ACTIVITY: Output, exactly and alone, the lines from the one containing "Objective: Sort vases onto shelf" through the last line of the material below, both ends included.

RECORDED DATA:
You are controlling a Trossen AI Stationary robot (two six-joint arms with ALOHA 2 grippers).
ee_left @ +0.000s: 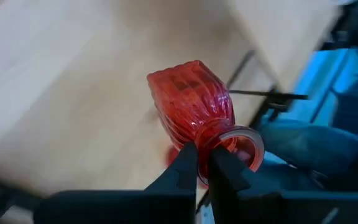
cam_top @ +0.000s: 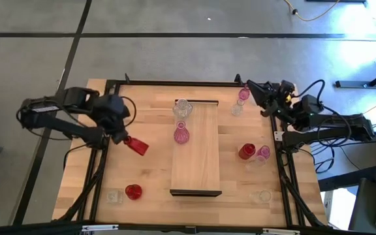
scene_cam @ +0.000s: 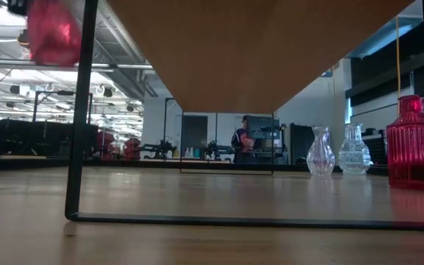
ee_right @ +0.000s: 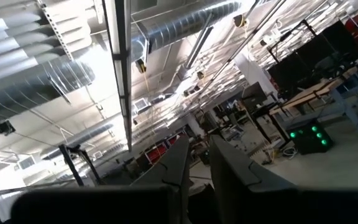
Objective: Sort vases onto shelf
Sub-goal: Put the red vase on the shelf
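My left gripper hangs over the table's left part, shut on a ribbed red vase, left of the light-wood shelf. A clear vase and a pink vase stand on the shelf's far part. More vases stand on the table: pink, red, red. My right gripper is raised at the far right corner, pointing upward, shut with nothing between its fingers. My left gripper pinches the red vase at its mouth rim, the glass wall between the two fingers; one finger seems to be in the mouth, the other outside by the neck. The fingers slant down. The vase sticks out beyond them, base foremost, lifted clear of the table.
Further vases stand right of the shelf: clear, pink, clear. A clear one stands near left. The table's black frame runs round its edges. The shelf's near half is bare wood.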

OUTPUT FOR THIS EXERCISE:
Objective: Sort vases onto shelf
Sub-goal: Put the red vase on the shelf
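My left gripper hangs over the table's left part, shut on a ribbed red vase, left of the light-wood shelf. A clear vase and a pink vase stand on the shelf's far part. More vases stand on the table: pink, red, red. My right gripper is raised at the far right corner, pointing upward, shut with nothing between its fingers. My left gripper pinches the red vase at its mouth rim, the glass wall between the two fingers; one finger seems to be in the mouth, the other outside by the neck. The fingers slant down. The vase sticks out beyond them, base foremost, lifted clear of the table.
Further vases stand right of the shelf: clear, pink, clear. A clear one stands near left. The table's black frame runs round its edges. The shelf's near half is bare wood.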

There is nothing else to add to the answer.